I refer to the technique that I developed to eliminate psychological discomfort as Attention Training. Through the intelligence, the individual is literally taught to increase awareness of events in the moment. With repetition, pleasure is generated and a new habit of awareness is formed quickly. The idea of Attention Training is simple, if attention that should be directed toward the environment is not allowed to decrease, then that attention cannot be automatically converted into the negative thoughts that trigger RAD and the resulting sequence of symptoms.


RAD and Attention Training is important for the following reasons:

1. RAD and Attention Training are simple and easily understood. The simpler a technique is, the wider the scope of individuals that may employ and benefit from it.

2. Attention Training is a biological technique that employs the Pleasure Principal so that individual differences and background information is irrelevant except in cases of potential physical harm.

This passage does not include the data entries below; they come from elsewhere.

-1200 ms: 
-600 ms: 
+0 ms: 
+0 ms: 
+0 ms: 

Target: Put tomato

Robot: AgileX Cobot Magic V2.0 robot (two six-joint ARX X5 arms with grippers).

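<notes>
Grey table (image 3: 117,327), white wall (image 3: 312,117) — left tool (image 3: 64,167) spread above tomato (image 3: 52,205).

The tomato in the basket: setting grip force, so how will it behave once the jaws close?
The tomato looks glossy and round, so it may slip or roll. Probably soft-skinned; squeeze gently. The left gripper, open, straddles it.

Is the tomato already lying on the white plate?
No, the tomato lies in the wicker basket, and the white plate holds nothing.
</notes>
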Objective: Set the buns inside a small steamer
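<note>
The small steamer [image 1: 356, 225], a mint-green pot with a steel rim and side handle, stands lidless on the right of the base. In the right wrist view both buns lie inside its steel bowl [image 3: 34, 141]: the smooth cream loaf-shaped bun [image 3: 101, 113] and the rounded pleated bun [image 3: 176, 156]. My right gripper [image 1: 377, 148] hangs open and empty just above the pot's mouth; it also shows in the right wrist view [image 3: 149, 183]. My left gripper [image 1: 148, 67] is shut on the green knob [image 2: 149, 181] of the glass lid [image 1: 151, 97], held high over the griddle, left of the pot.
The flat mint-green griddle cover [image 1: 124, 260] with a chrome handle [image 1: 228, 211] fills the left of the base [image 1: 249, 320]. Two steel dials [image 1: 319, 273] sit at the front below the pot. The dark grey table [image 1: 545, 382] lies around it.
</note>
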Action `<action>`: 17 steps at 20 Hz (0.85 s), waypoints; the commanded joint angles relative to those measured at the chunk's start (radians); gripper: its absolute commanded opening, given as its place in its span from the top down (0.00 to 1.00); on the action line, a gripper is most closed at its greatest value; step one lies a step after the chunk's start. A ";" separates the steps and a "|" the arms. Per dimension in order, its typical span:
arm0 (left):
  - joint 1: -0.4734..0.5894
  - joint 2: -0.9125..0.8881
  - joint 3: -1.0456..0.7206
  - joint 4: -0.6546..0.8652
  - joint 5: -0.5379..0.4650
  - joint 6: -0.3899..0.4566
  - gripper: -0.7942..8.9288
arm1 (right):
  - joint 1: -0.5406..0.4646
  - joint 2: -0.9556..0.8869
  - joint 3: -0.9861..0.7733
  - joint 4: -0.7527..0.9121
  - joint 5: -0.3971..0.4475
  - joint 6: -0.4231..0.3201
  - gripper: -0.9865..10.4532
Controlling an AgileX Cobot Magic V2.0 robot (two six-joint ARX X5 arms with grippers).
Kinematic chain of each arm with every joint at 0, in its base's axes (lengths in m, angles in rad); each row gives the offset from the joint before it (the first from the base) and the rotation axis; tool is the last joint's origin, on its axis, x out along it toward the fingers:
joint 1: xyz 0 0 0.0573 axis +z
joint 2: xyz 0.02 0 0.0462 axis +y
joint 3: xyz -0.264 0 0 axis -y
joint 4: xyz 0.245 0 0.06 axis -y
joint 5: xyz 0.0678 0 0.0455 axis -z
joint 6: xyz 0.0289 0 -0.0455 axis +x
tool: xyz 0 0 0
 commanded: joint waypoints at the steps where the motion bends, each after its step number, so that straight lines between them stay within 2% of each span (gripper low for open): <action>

3. Attention Training is quick. Without the time required to search for a cause for present discomfort in the past, an individual may learn of a logical source for their discomfort and the tools to begin fighting back from the first session and feel immediate relief.

4. Attention Training is reliable and replicable. The technique may be taught to and administered by other mental health professionals, teachers, parents and others.

5. Attention Training is economical and cost effective. Because personal information and individual differences are largely irreverent, Attention Training may be administered in large groups with significant financial savings to the health care industry.

6. Attention Training has been so effective that I have converted the system to one for children and to one for relationships.

7. Attention Training offers an alternative way to view the origin of psychological discomfort and a logical intervention method that may offer a new direction for research.